Fischer and his wife Pamela funded the CA$2,000 Karl Fischer Scholarship at McGill University, for students who have "...demonstrated excellence in the development of pragmatic solutions to architectural problems."

==Works==

===Completed===

- Gretsch Building (2003) – Conversion of a former Gretsch Musical Instruments factory into 130 luxury condominium units (60 Broadway, Williamsburg, Brooklyn).

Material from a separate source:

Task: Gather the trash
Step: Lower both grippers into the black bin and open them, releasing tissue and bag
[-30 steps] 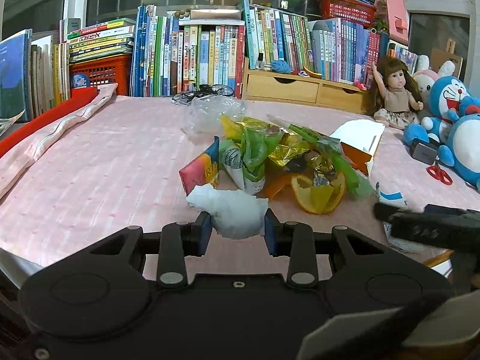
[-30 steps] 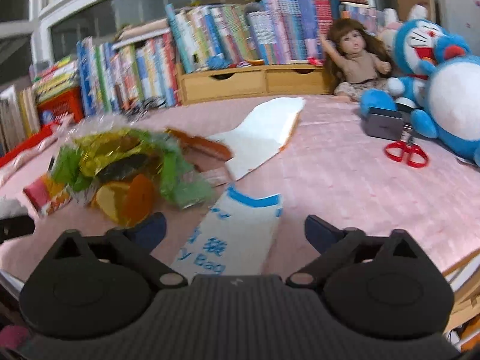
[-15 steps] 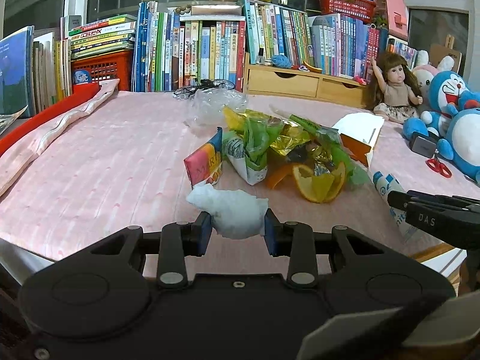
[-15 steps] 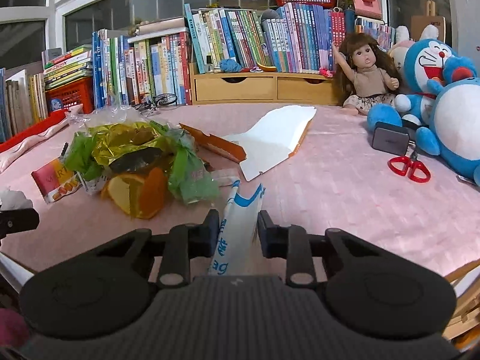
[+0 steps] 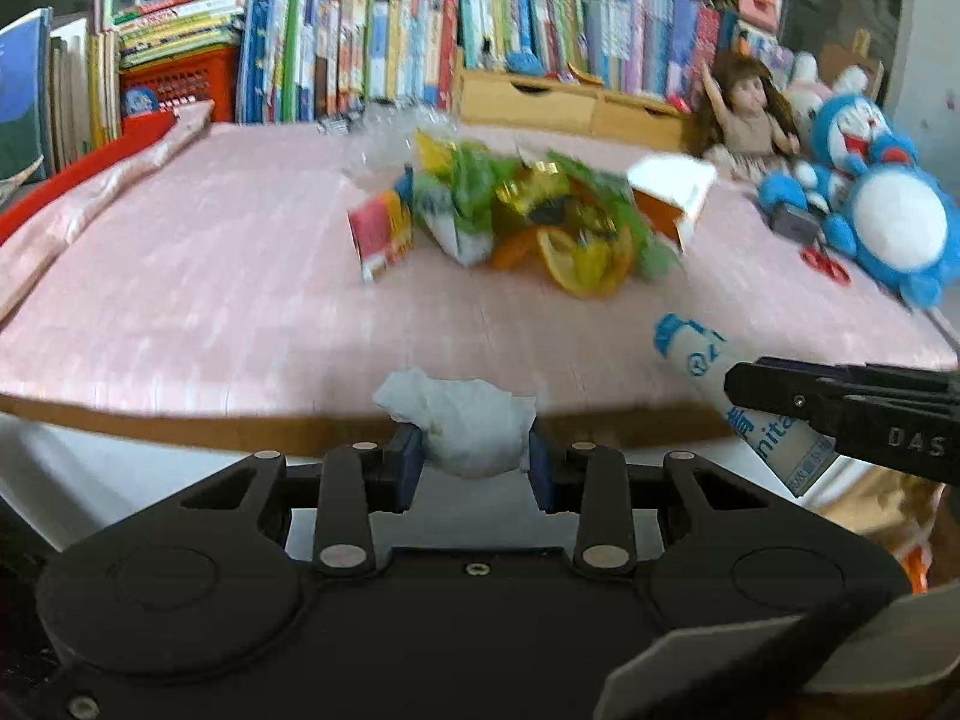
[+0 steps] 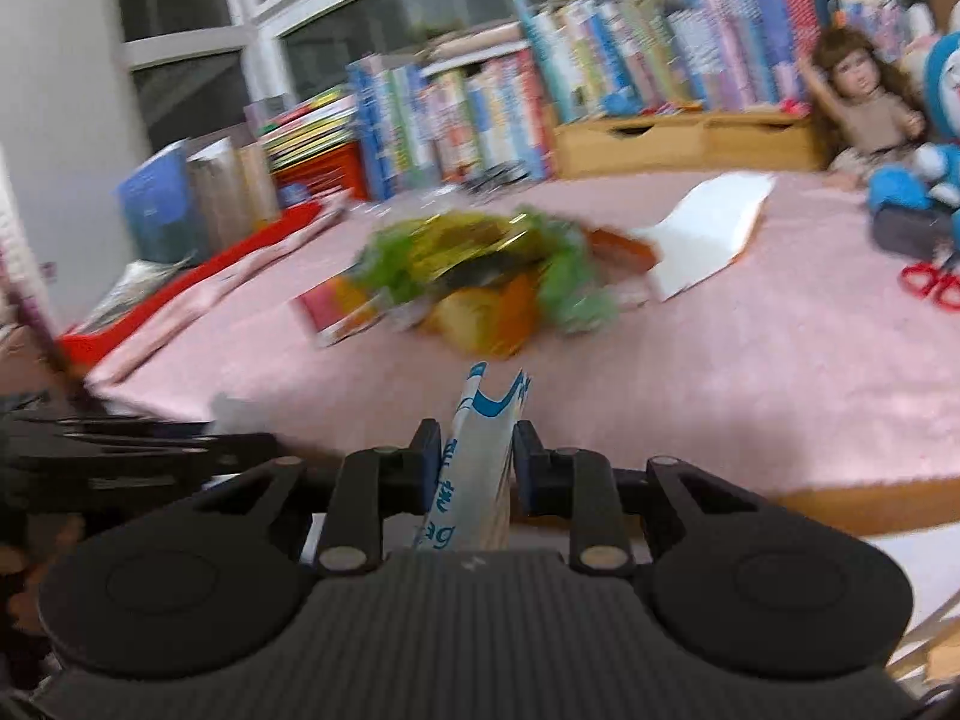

- 20, 30 & 50 Bayard Street (2005–07) – Locally known as "Karl Fischer Row" or "Hot Karl Row", these multifamily buildings in Williamsburg, Brooklyn rise high over the southern edge of McCarren Park. 20 Bayard is a new 17 story building with 56 units, 30 Bayard is a new 12 story building with 40 units, and 50 Bayard is a 4-story renovation and 6 story addition with 70 units.
- Park Plaza (2002) – New $40-million, six-building development at 523 Kent Avenue in Williamsburg, Brooklyn. 182 apartment units, designed for Hasidic residents.
- The Powerhouse (2005–07) – Residential conversion and 4 story addition to a former Pennsylvania Railroad power station in Long Island City, Queens.
- Schaefer Landing (2005) – 350 unit, 530000 sqft residential development on the East River in Williamsburg, Brooklyn, comprising one 25-story tower and one 15-story tower.
- Slate Condominium, 165 West 18th Street, New York, NY
- American Tract Society Building, 150 Nassau Street, New York, NY
- Vitre, 302 East 96th Street, Yorkville

===Works in progress===
- 100 Luquer Street – new 11-story residential building in Carroll Gardens, Brooklyn.
- 100 Parkside Avenue – new 270-unit mixed condo/rental building in Prospect Park South, Brooklyn on the site of the former Caledonian Hospital.